Donald Trump, who will be inaugurated for a second term in the White House in January, has taken varying positions on TikTok.
As president in August 2020, he issued an executive order threatening to ban TikTok if ByteDance did not sell the app to “protect our national security” from “disinformation campaigns that benefit the Chinese Community Party” — including allegedly “debunked conspiracy theories about the origins of the 2019 Novel Coronavirus.” Multiple federal judges blocked Trump’s executive order to ban TikTok at the time.
While running for reelection this year, Trump seemed to walk back his support for a TikTok ban. In a March interview with CNBC, he said he didn’t support banning the app because it would only drive more users to Facebook which, he called the “enemy of the people.”
Then in June, Trump launched his own TikTok account to help with his 2024 presidential campaign, which now has over 14 million followers (although he has not posted since Election Day). Biden also started a TikTok account for his own reelection campaign around the same time, despite having signed the bill to ban the app two months earlier.
In a Truth Social post from September, Trump also said he would “save TikTok in America” if he won the election.
While Trump seems to support TikTok, Project 2025, a conservative blueprint for the next Republican presidential administration created by the Heritage Foundation, is against the app. Trump claims he has “nothing to do” with Project 2025, however, Trump’s choice for Federal Communications Commission (FCC) Chair, Brendan Carr, and his pick for the head of the CIA, John Ratcliffe, were two of the Project 2025 authors who have been open about wanting the TikTok ban.
In addition to Trump and Biden, other government officials who have publicly condemned TikTok have also joined the platform.
This includes members of Trump’s incoming administration, like Vice President-elect JD Vance, who has over 2 million followers and who said he supported the ban in March, and press secretary Karoline Leavitt, who has over 37,000 followers despite calling the app the “bane of our society right now” in a Dec. 2023 Fox News interview.

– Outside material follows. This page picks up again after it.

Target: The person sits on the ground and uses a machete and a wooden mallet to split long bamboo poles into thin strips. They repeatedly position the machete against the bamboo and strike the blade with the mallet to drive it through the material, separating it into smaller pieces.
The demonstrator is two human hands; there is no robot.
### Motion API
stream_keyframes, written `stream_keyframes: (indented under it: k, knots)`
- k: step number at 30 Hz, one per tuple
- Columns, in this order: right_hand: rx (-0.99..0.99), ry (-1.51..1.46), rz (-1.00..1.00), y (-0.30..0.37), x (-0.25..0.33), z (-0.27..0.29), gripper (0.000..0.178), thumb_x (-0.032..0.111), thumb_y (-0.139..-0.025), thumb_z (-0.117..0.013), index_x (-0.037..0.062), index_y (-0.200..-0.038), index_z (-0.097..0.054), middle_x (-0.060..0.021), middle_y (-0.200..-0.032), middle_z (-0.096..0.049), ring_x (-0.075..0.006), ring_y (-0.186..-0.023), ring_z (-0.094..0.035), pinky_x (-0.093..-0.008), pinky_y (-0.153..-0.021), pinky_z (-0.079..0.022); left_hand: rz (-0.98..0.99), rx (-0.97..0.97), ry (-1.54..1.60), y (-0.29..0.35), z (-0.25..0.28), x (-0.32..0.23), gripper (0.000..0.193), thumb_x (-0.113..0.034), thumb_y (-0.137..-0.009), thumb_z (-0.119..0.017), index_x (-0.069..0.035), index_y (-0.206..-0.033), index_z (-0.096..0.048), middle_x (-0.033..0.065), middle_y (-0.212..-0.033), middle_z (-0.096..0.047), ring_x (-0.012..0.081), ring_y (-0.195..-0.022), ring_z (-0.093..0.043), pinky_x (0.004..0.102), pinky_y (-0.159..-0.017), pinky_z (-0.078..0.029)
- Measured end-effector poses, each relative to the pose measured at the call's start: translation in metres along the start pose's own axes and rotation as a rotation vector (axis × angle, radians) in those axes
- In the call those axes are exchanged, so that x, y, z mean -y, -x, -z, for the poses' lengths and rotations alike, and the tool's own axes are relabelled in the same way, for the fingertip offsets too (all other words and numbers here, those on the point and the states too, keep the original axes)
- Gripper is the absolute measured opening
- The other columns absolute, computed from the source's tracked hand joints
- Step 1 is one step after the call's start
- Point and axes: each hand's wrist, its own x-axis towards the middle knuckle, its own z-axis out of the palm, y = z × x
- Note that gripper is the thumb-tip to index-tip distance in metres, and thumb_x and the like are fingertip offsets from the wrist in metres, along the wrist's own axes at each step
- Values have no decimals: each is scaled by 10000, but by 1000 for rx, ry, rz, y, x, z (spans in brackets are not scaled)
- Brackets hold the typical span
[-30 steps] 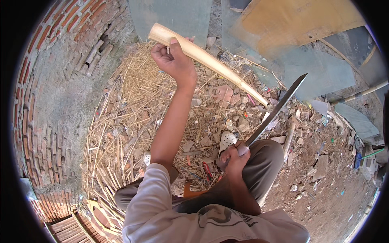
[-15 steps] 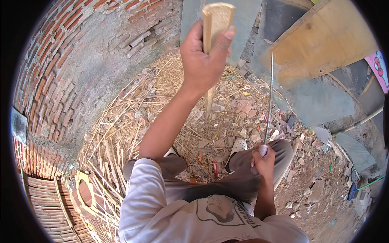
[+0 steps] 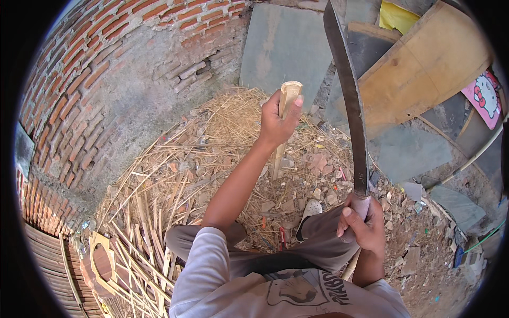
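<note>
My left hand is wrapped round a split piece of bamboo, held out in front of me. Its pale cut end points up and away, and its lower part reaches down toward the littered ground. In my right hand, by my right knee, is the light handle of a machete. The long dark blade stands up and away from me, its broad side showing and its tip near the top of the view. Blade and bamboo are apart.
Straw, stone chips and shavings cover the ground. Bamboo strips lie in a heap at my left, near a brick wall. Grey sheets and a brown wooden board lie ahead and to the right. A white sandal shows below.
The bamboo and my left hand have come lower and nearer the ground. My right hand has risen slightly, and the machete has turned from edge-on to show its broad side.
</note>
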Motion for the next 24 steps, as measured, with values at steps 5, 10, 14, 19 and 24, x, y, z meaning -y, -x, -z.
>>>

But then there are politicians like Tulsi Gabbard, a former Democratic member of Congress and Trump’s nominee for Director of National Intelligence, as well as Robert F. Kennedy Jr., his pick to run the Department of Health and Human Services, who have both criticized the TikTok ban while maintaining over 1 million followers each on the app.
What would a ban look like for TikTok users in the U.S.?
If ByteDance is unable or unwilling to sell TikTok within the allotted time frame and the ban officially goes into effect, it will be illegal for app stores and web hosting companies in the U.S. to distribute or update the app.
India, which banned TikTok along with dozens of other Chinese-owned apps four years ago following a military clash along the India-China border, offers an idea of what that could look like here. India had about 200 million TikTok users at the time, making it the country with the most users outside of China.
Within months of the ban, India’s millions of TikTok users flocked to Google’s YouTube Shorts and Instagram’s Reels. U.S. users could follow a similar path if TikTok is banned here, an outcome that would seem to contradict both Trump’s and Biden’s concerns about allowing certain tech giants to gain too much power and influence.